Mas este não o aceita pela impossibilidade de uso para quaisquer fins: partidas de futebol ou espetáculos musicais.
Sem segurança, de lá foram roubados de televisores ao busto do jornalista que lhe emprestou o nome, Mário Filho. Já teve cortada a luz, que não foi paga.
Este é o caso mais notório, porque se trata da mais importante e famosa praça de esportes do País, mas não o único exemplo de fabuloso desperdício do erário a serviço da corrupção, da demagogia e do descaso com o dinheiro e com negócios públicos.
Reportagem de Gonçalo Júnior, publicada recentemente no Estadão, revela o desmantelo generalizado e o despautério do “legado” de uma Copa propagandeada como motivo de orgulho nacional e tornada o símbolo da má gestão, do superfaturamento das despesas e da falta generalizada de decoro.
Segundo Gonçalo Júnior, “as arenas ainda enfrentam um problema adicional visível pela televisão. Quando as partidas são realizadas, elas ficam vazias, pois são muito grandes para a realidade local.
No ano passado, 70% dos lugares da Copa ficaram desocupados. Sete dos 12 estádios tiveram ocupação menor do que 30%”.
Dessas arenas, três recorrem a estratégias para diminuir o prejuízo por causa do baixo número de partidas nos últimos dois anos.
A Arena Amazônia, em Manaus, não cobra aluguel dos jogos nela disputados, por faltarem aos clubes amazonenses mínimas condições financeiras.
O Estado não paga aos servidores que trabalham para a realização dos jogos.

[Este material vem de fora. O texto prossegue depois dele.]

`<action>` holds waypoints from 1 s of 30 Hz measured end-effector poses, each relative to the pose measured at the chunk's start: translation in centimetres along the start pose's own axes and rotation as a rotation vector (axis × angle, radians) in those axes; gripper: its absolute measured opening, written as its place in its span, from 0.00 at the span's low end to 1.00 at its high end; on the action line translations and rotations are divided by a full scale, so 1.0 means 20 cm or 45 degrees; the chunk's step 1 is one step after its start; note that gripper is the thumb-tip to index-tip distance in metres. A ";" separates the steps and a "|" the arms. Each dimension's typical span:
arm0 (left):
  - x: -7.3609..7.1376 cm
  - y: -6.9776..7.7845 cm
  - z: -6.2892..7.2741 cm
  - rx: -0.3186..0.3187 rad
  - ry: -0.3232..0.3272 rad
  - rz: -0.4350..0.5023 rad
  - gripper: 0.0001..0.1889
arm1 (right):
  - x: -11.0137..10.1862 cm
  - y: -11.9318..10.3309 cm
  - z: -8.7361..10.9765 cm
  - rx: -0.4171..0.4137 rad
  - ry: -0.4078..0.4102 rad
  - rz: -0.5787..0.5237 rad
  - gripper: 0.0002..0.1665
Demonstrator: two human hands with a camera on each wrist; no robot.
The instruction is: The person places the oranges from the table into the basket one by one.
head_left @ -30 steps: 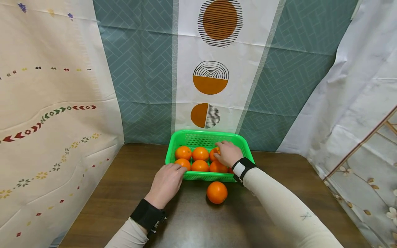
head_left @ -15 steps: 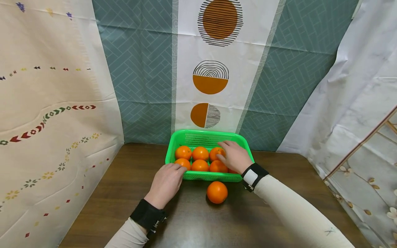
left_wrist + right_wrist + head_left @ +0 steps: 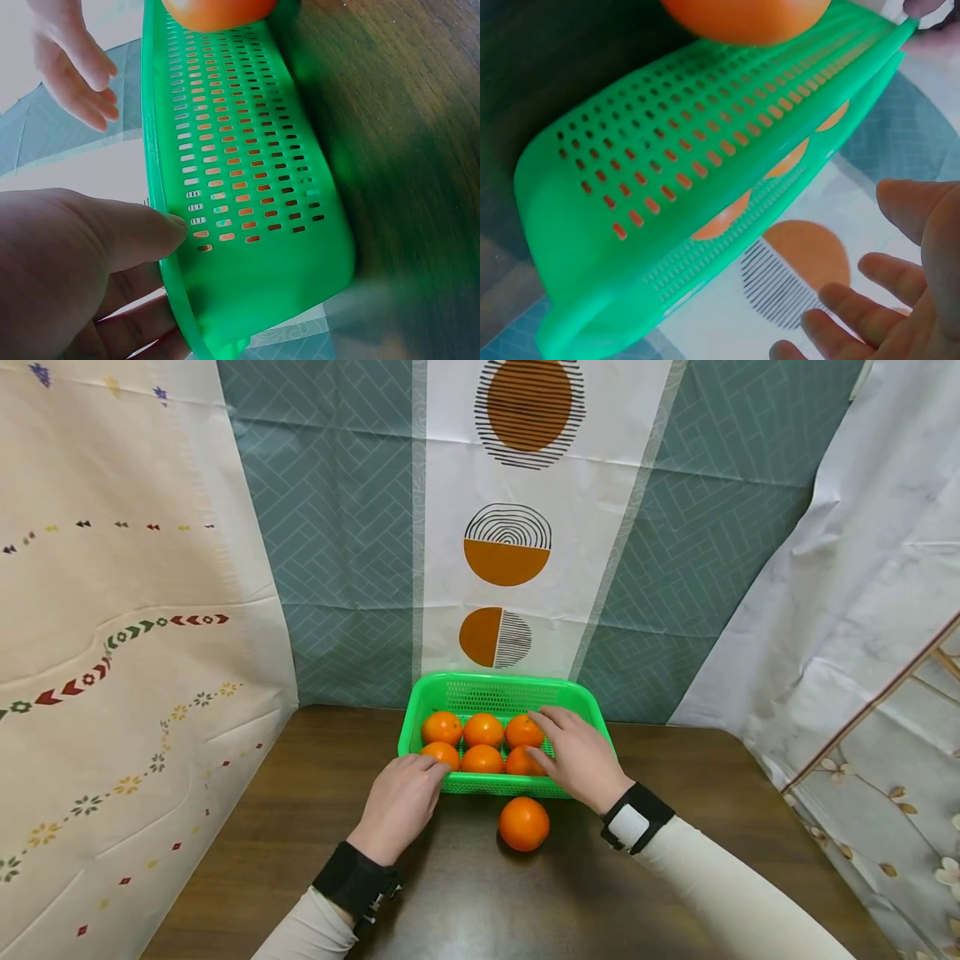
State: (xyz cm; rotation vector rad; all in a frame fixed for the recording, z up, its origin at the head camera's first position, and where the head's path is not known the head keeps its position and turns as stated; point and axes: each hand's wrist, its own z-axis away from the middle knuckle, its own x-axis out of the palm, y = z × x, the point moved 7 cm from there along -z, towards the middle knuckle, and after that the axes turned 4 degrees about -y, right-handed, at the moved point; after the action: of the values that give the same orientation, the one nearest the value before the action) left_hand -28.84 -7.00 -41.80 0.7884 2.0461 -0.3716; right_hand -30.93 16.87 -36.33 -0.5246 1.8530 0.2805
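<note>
A green plastic basket (image 3: 495,682) holds several oranges in two rows, one of them a back-row orange (image 3: 483,730). My left hand (image 3: 397,802) pinches the basket's near left rim; the left wrist view has the thumb (image 3: 150,236) outside and the other fingers behind the rim. Over the basket's right part hovers my right hand (image 3: 585,764), its fingers apart and nothing between them, partly covering the rightmost visible oranges. In the right wrist view its fingers (image 3: 862,311) are spread beyond the rim. A single orange (image 3: 524,824) lies on the table in front of the basket.
The brown wooden table (image 3: 300,843) ends at a patterned cloth backdrop (image 3: 352,568) right behind the basket. Cream cloth (image 3: 150,652) hangs on the left side and white marbled cloth (image 3: 862,635) on the right.
My right hand has drawn back to the right and slightly nearer, uncovering more of the back-right orange. The left hand stays at the rim, and the basket and the loose orange have not moved.
</note>
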 end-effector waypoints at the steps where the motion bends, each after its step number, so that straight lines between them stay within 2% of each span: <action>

Na final do campeonato amazonense de futebol, 1.574 pessoas deixaram em suas bilheterias uma renda de R$ 17.580.
Gestores da Arena Pantanal, em Cuiabá – que tem custo mensal médio de R$ 700 mil, fatura R$ 70 mil e registra, portanto, enormes prejuízos –, pedem socorro à CBF e ao governo federal.

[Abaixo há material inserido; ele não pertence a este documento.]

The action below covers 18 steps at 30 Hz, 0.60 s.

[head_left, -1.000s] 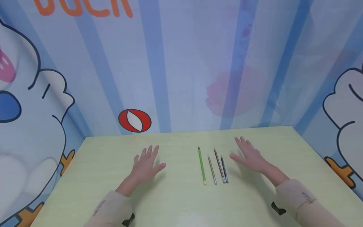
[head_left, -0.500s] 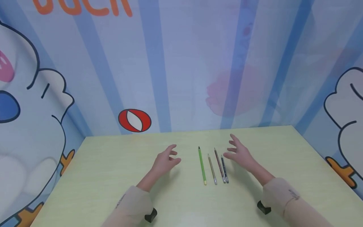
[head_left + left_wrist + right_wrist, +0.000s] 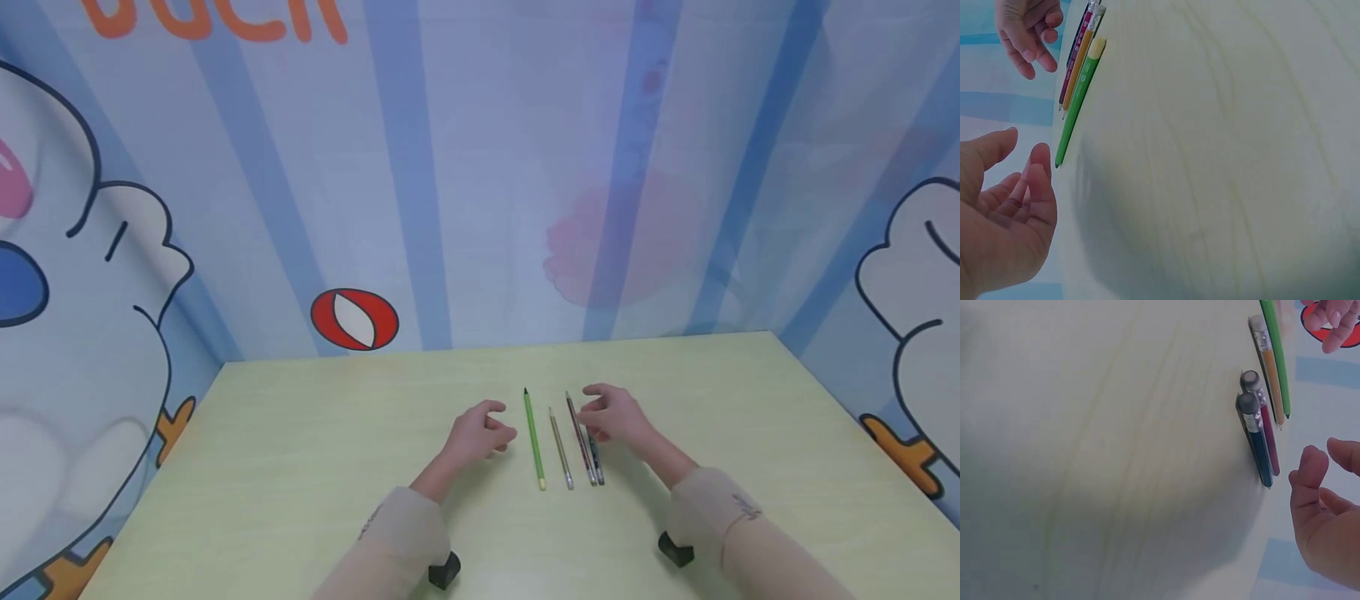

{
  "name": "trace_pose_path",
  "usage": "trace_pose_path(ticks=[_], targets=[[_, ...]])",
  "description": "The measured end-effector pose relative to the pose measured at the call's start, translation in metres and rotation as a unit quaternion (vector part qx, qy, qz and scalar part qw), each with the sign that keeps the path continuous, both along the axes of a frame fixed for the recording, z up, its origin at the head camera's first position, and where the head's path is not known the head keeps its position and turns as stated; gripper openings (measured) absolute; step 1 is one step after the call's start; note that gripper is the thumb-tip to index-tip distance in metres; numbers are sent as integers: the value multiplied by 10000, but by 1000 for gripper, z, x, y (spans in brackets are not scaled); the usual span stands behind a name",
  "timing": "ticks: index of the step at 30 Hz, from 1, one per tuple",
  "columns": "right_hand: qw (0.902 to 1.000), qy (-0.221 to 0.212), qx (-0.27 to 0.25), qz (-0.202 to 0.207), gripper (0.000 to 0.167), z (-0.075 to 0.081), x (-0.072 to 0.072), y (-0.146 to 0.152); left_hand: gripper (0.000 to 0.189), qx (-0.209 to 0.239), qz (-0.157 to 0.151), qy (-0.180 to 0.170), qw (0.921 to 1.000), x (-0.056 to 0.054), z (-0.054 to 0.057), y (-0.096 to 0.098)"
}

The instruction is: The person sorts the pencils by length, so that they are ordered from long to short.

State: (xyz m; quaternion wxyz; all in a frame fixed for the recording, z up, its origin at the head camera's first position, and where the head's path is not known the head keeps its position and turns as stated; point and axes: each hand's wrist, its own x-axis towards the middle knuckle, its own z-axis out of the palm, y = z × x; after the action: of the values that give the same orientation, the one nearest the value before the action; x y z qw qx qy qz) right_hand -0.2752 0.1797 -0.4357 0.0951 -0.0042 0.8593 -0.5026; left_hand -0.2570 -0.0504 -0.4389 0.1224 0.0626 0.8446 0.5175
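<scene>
A green pencil (image 3: 534,437), a yellow pencil (image 3: 561,450), a dark red pencil (image 3: 580,437) and a dark blue pencil (image 3: 1259,450) are laid side by side, tips up-frame, right of lower centre in the head view. The blue one is partly hidden by the right hand (image 3: 617,414): half open, fingers bent, nothing gripped. The left hand (image 3: 472,433), left of the green pencil, is likewise half open, nothing held. Pale table (image 3: 300,433) below; upper frame filled by striped backdrop (image 3: 502,167).

The left hand (image 3: 476,435) has moved closer to the green pencil (image 3: 535,442), and the right hand (image 3: 618,418) now partly hides the blue pencil (image 3: 596,462).
</scene>
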Motion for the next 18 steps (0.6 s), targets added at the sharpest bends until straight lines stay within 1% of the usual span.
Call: trace_pose_path(ticks=[3,5,12,16,18], targets=[[9999,-99,105,-70,51,-4,-1,-3,44,37,64,-83,9999,0,-3,7],[9996,-125,216,-133,49,-5,-1,-4,43,-24,98,-99,9999,1,-6,12],[9956,-349,785,-375,45,-8,-2,-13,36,-460,262,-85,9986,1,-13,28],[9928,-295,1100,-367,44,-10,-4,-17,35,-717,305,-31,9970,2,-15,35],[9918,-234,1218,-319,43,-11,-5,-18,35,-876,308,52,9957,3,-16,37]])
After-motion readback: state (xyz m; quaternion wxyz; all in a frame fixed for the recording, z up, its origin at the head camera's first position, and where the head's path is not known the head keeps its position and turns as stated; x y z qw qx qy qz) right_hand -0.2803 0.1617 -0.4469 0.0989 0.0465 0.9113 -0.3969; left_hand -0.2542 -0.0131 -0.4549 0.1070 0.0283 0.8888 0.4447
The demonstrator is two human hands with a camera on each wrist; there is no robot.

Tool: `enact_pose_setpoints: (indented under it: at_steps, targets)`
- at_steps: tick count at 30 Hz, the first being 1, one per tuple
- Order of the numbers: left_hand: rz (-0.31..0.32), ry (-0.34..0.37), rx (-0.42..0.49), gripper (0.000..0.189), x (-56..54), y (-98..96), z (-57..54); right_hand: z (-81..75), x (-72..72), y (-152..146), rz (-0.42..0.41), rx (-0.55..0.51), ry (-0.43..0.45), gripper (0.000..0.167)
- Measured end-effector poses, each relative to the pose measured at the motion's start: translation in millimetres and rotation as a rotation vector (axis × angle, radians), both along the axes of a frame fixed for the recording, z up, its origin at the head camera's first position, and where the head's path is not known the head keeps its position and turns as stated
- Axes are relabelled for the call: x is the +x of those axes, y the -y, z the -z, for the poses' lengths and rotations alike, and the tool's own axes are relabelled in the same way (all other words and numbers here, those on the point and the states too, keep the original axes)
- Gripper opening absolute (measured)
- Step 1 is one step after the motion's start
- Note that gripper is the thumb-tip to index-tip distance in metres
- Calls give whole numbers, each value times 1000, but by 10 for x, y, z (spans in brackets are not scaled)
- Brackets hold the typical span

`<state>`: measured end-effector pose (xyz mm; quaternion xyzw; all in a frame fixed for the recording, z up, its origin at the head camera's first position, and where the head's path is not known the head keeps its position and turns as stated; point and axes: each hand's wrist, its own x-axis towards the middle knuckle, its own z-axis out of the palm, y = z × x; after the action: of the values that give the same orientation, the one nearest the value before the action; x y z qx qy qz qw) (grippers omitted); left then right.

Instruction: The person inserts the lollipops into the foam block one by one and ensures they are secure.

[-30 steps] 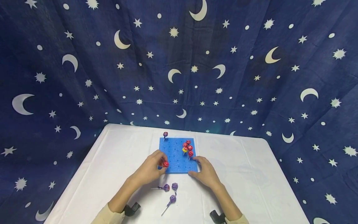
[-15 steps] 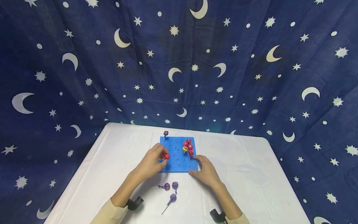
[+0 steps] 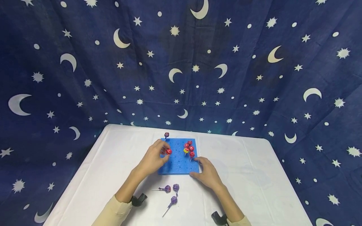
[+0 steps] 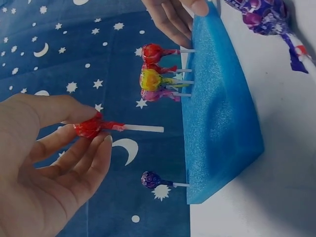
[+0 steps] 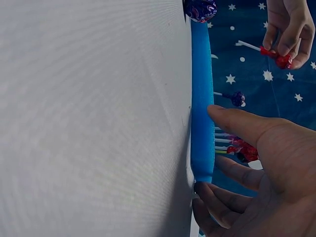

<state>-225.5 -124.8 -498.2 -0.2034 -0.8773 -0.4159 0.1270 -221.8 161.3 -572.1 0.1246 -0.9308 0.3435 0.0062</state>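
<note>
From over here I see three purple lollipops (image 3: 173,200) lying nearest on the white table (image 3: 243,188). The right hand (image 3: 208,174), fingers loosely spread, touches the near right corner of the blue foam block (image 3: 178,166). Above it, the left hand (image 3: 152,159) pinches a red lollipop (image 3: 169,151), stick clear. One purple lollipop (image 3: 167,134) stands at the far left corner.

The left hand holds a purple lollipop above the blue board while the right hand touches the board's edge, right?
Not purple: the left wrist view shows a red lollipop. The left hand does hold it above the blue board, and the right hand touches its edge.
</note>
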Motion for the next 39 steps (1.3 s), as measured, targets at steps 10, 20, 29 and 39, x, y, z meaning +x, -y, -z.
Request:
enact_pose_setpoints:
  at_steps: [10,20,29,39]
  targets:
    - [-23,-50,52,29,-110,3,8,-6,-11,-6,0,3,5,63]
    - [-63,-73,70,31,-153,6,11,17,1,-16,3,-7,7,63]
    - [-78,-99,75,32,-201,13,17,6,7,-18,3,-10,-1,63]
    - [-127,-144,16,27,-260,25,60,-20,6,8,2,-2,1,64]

Desde o ano passado, na Arena Mané Garrincha, em Brasília, só foram disputados três jogos pelo campeonato distrital.
A arena, que custou R$ 1,6 bilhão, a mais cara das novas praças desportivas, dá um prejuízo de R$ 500 mil por mês, mesmo economizando aluguel do governo, por alojar duas repartições do Distrito Federal.
Jaime Recena, secretário de Turismo distrital, ironiza as dificuldades para administrar a arena: “O nosso espaço é um elefante, mas não é branco, não. Ele está corado”.

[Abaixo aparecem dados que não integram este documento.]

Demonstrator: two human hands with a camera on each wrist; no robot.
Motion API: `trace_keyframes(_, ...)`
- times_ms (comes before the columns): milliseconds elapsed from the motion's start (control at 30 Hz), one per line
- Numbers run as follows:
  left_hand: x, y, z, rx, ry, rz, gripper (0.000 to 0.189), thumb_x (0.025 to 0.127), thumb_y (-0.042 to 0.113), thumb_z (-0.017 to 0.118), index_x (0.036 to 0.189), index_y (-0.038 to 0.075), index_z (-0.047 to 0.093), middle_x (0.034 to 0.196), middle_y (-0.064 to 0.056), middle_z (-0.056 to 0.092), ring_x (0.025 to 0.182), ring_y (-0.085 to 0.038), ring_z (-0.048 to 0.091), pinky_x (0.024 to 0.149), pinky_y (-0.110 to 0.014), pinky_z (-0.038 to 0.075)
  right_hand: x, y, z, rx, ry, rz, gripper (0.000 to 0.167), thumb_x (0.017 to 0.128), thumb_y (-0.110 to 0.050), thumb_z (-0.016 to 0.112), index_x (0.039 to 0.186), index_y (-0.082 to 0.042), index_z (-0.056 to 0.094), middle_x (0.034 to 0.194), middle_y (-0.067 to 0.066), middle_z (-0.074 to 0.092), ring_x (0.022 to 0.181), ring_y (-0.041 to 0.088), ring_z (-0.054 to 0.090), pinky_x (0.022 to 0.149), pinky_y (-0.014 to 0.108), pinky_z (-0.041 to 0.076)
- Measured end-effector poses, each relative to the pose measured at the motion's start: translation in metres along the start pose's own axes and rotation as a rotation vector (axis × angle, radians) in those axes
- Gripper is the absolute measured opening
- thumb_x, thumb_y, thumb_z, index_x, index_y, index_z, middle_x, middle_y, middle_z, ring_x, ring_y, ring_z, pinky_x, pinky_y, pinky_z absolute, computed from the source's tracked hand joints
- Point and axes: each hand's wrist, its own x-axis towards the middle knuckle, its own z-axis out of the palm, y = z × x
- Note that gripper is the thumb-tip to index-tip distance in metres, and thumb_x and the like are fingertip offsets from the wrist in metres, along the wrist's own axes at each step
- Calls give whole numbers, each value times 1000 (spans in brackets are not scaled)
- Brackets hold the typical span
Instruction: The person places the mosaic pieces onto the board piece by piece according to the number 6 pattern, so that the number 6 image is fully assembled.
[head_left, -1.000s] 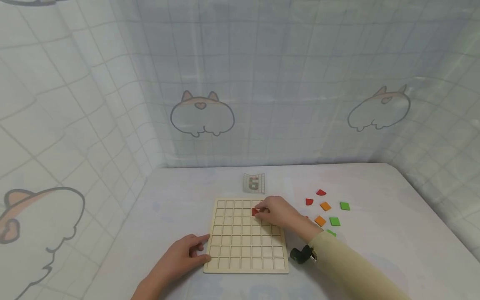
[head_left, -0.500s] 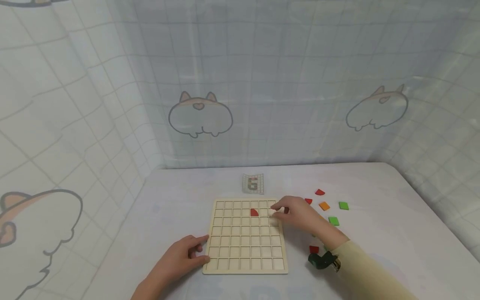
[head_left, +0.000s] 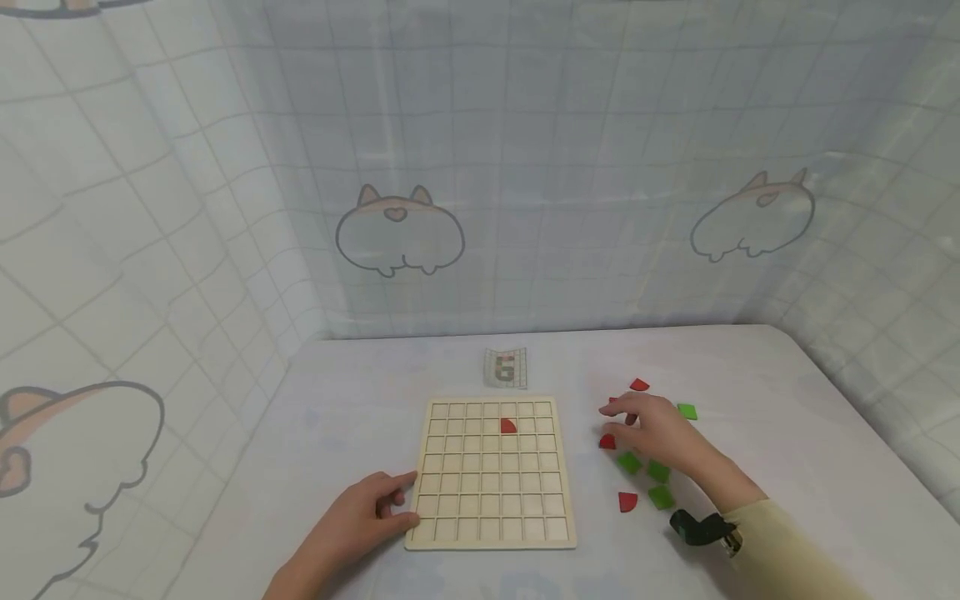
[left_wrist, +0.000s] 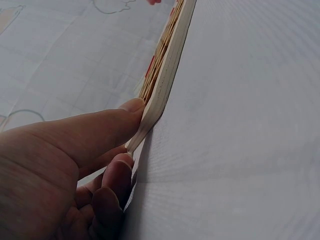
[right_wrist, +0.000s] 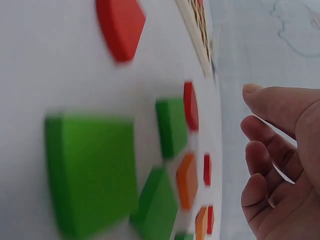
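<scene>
A pale grid board (head_left: 491,467) lies on the table, with a red quarter-circle tile (head_left: 508,426) in a cell of its second row from the back. My left hand (head_left: 360,512) holds the board's left edge near the front corner; in the left wrist view the thumb (left_wrist: 95,127) is on the rim and the other fingers are bent below it. My right hand (head_left: 660,429) hovers over loose tiles, thumb and fingertips apart, holding nothing. Beneath and around it are red quarter-circle tiles (head_left: 627,502), green square tiles (head_left: 661,497) and orange tiles (right_wrist: 187,181), the orange ones hidden in the head view.
Behind the board lies a small gridded card (head_left: 506,368) with a blocky figure on it. A further red tile (head_left: 639,384) and a green tile (head_left: 687,411) lie at the back right. Curtain-like sheets (head_left: 570,167) surround the table at the back and sides.
My right hand has let go of the red tile in the board's cell and moved right, over the loose tiles. The left hand stays at the board's edge.
</scene>
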Motion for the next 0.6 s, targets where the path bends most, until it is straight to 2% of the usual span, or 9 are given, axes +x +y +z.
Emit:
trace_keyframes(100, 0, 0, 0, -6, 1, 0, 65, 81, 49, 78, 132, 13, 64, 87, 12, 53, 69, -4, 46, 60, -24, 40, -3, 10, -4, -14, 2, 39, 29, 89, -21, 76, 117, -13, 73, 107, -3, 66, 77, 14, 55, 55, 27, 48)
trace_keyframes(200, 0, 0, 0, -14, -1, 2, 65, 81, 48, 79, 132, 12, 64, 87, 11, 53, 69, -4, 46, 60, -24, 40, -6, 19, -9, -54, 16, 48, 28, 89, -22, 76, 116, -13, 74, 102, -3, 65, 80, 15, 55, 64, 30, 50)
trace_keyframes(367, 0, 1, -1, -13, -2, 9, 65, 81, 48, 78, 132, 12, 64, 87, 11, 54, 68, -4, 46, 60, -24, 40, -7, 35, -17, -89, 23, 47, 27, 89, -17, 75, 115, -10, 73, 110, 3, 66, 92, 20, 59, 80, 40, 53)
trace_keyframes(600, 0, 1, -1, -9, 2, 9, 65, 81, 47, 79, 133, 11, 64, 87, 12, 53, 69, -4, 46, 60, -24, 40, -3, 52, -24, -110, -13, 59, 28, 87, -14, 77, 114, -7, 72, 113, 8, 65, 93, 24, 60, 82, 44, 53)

Uma exceção é o Mineirão, onde foram arrecadados R$ 18 milhões em 43 jogos, um aumento de 35% na comparação de 2016 com 2015, com a exploração comercial de jogos e uso para shows musicais.
Outro caso típico dessas arenas é a do Corinthians, em Itaquera, sempre lotada em partidas do time da casa, que deve R$ 800 milhões à Odebrecht, que a construiu, e ao BNDES, banco público que a financiou.
A esperança dos gestores que não sabem o que fazer com as outras dez arenas, construídas a peso de ouro e sem uso algum, é interessar investidores privados por elas.
O exemplo do Maracanã, contudo, mostra que isso não passa de uma amarga ilusão.